German microbiologist helped prove link between germs and infectious diseases.
Robert Koch understood the key to solving big problems often lay in small cells.
The German physician and microbiologist dedicated his life to studying germs and how they cause infectious diseases. Thanks to his role in proving that these tiny living organisms cause diseases, and in identifying the bacterium for anthrax, cholera and tuberculosis, countless lives have been saved.

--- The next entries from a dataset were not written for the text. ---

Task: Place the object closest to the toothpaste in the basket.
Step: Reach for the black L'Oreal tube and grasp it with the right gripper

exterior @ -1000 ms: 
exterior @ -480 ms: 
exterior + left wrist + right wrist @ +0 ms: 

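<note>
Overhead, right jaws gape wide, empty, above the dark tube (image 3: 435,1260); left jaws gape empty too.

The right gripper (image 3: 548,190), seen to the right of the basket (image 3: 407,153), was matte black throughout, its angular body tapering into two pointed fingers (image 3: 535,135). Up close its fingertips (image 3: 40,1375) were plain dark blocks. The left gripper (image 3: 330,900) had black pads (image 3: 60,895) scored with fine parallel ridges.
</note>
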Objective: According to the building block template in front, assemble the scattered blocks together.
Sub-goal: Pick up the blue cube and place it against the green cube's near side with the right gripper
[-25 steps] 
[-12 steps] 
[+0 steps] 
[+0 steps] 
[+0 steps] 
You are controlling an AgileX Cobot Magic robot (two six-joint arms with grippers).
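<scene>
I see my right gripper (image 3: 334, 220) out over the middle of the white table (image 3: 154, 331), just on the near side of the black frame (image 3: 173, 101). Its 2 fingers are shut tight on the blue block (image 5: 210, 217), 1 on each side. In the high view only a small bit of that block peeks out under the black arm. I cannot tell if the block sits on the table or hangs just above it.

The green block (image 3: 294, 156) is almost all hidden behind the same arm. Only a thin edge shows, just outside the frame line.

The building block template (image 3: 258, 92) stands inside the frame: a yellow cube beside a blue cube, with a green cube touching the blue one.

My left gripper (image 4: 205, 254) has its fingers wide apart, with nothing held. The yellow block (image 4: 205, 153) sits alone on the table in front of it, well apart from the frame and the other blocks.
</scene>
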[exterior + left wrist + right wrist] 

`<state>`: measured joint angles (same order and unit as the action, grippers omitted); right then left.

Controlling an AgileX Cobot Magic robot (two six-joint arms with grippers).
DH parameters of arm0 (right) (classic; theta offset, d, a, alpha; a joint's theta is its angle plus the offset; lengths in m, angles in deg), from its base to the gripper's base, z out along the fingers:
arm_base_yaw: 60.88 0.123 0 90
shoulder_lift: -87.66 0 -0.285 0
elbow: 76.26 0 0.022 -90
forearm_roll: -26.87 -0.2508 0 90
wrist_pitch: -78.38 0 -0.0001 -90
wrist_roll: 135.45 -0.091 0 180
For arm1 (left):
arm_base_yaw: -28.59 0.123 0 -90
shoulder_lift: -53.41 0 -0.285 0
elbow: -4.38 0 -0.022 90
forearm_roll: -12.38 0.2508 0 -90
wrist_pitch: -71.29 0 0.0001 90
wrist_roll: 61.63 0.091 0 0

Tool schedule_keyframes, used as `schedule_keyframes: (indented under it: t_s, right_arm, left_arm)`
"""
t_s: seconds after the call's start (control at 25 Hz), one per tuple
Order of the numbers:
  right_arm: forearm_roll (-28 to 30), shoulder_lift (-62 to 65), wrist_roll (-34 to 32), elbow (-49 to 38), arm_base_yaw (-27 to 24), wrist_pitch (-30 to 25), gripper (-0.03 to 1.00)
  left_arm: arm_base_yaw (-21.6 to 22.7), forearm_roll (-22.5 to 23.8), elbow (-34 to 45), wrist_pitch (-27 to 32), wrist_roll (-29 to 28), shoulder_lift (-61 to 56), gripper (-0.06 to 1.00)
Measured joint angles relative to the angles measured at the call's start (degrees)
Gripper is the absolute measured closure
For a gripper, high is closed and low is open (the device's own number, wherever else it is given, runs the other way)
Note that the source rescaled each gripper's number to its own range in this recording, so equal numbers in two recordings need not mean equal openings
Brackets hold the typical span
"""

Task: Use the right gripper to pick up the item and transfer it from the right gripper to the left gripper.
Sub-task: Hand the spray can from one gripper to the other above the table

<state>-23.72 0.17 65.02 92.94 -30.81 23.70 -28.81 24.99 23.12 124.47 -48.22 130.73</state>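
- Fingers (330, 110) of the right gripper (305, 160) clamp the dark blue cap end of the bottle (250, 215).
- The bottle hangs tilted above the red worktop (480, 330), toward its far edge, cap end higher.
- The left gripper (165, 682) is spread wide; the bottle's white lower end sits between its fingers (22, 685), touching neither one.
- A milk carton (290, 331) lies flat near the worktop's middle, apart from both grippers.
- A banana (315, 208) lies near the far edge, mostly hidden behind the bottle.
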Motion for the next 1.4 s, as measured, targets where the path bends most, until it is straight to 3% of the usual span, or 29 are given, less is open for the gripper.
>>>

To celebrate Koch's contribution to science, Google dedicated its doodle to Koch on the anniversary of his being awarded the Nobel Prize in Physiology or Medicine in 1905 for his groundbreaking research on tuberculosis. The doodle depicts Koch's technique for growing pure cultures of germs with a mix of potato slices and gelatin. Koch's image is portrayed in a Petri dish, which was invented by Julius Petri while he was working as an assistant to Koch.
Koch expanded on the work of Louis Pasteur, who was convinced microbes caused diseases in humans but couldn't establish the link. Koch succeeded where Pasteur failed, and along the way, inspired a generation of younger scientists. By 1900, scientists had discovered the microorganisms responsible for causing 21 different diseases in just 21 years of research.
"As soon as the right method was found, discoveries came as easily as ripe apples from a tree," he once said.
His experiments also helped establish new and improved laboratory technologies in the field of microbiology, ultimately leading to him being widely considered the founder of modern bacteriology.